Go through the listing and pick out each line with the word "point" in it.

[THE DATA — start]

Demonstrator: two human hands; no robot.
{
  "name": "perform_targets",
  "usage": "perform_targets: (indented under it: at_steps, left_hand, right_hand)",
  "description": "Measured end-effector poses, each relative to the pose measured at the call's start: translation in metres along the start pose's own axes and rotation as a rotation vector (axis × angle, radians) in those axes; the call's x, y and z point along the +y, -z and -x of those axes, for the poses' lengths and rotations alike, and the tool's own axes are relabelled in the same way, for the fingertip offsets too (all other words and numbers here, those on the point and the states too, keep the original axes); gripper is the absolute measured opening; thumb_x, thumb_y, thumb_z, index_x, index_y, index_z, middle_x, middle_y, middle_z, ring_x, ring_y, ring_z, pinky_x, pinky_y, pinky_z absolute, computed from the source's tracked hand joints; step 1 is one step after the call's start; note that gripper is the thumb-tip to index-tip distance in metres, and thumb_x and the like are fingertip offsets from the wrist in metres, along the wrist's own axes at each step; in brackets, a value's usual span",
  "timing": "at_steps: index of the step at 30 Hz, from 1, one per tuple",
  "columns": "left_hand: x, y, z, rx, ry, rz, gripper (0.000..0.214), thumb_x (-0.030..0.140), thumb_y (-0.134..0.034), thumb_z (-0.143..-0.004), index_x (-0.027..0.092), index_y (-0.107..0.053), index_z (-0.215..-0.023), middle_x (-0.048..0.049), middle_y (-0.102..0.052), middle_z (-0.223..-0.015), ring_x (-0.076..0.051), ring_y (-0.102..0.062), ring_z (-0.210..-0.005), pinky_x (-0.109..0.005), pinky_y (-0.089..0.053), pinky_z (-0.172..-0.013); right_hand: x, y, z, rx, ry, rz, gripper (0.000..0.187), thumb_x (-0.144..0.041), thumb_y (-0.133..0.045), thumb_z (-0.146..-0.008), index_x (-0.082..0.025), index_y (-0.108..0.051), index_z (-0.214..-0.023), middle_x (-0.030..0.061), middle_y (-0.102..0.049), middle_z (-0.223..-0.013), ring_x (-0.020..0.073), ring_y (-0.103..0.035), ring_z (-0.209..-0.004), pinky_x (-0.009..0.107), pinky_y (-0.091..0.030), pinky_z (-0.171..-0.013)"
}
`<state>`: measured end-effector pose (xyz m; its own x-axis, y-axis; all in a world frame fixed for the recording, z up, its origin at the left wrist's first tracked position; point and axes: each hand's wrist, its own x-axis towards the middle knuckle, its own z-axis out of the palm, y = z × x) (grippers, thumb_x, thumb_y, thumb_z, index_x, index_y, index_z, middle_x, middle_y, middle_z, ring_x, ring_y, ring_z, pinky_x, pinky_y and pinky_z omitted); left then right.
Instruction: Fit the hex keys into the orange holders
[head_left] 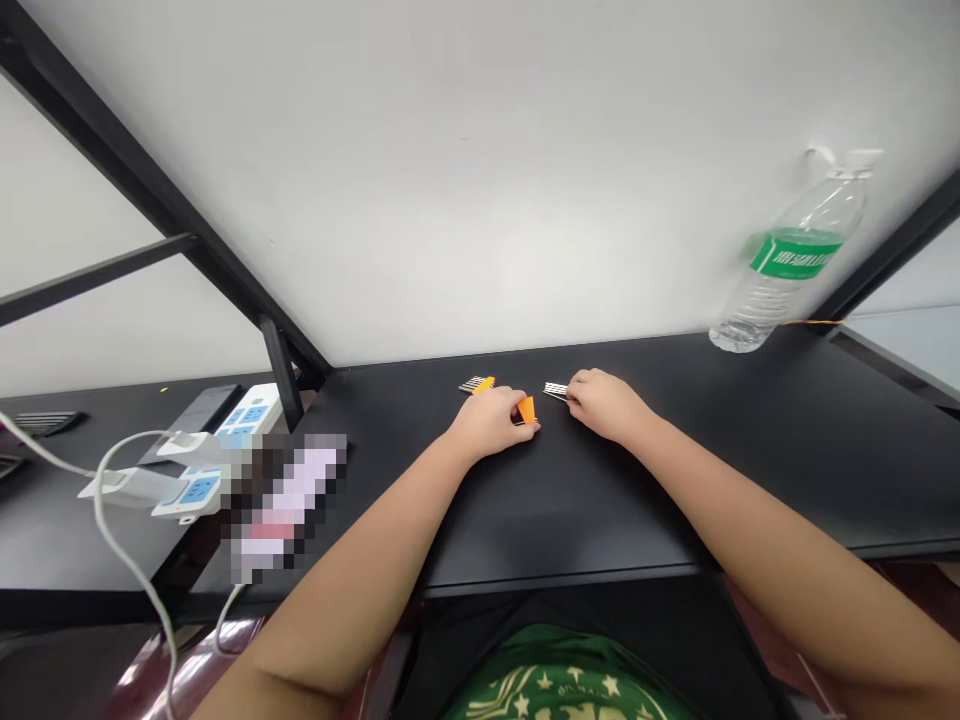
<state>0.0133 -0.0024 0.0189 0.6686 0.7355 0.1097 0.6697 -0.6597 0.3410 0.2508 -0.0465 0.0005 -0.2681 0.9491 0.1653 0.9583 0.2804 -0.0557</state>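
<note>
Around the middle of the black tabletop (555, 510), my left hand (489, 422) has its thumb and fingers closed on a small orange piece (527, 410), which looks flat and angular. Just behind that hand lies a dark-and-white striped piece (472, 384) with a bit of orange on it, partly covered by my fingers. My right hand (609, 404), a little to the right, pinches the end of a small white piece with dark stripes (556, 390). The two hands are apart, and what exactly these small pieces are cannot be made out.
A clear bottle with a green label (796, 254) stands at the back right against the white wall (480, 180). On the left are a white power strip (259, 410) with plugged-in chargers, a cable (124, 555), a blurred-out phone-shaped item (289, 510) and a black metal frame (172, 215).
</note>
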Motion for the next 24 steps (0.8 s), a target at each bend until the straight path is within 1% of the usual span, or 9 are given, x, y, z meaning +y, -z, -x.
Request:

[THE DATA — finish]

■ **COMPLETED TASK**
  "description": "Measured end-effector poses, each relative to the pose measured at the call's start: translation in metres along the start pose's own axes and rotation as a rotation vector (axis × angle, radians) in those axes; the call's x, y and z point along the +y, -z and -x of those axes, for the poses' lengths and rotations alike, and the tool's own axes are relabelled in the same way, for the fingertip offsets too (all other words and numbers here, those on the point and the states too, keep the original axes); gripper is the absolute measured opening; thumb_x, thumb_y, thumb_z, index_x, index_y, index_z, middle_x, middle_y, middle_z, ring_x, ring_y, ring_z, pinky_x, pinky_y, pinky_z absolute, computed from the source's tracked hand joints; step 1 is one step after the call's start; note that gripper is the thumb-tip to index-tip distance in metres, and thumb_x and the like are fingertip offsets from the wrist in metres, along the wrist's own axes at each step; in brackets, a value's usual span",
`<state>`: measured end-effector pose (xyz m; its own x-axis, y-axis; all in a world frame fixed for the recording, z up, its origin at the left wrist's first tracked position; point and axes: each hand's wrist, its own x-axis towards the middle knuckle, its own z-axis out of the palm, y = z × x) (grippers, thumb_x, thumb_y, thumb_z, index_x, index_y, index_z, middle_x, middle_y, middle_z, ring_x, ring_y, ring_z, pinky_x, pinky_y and pinky_z omitted); left then right.

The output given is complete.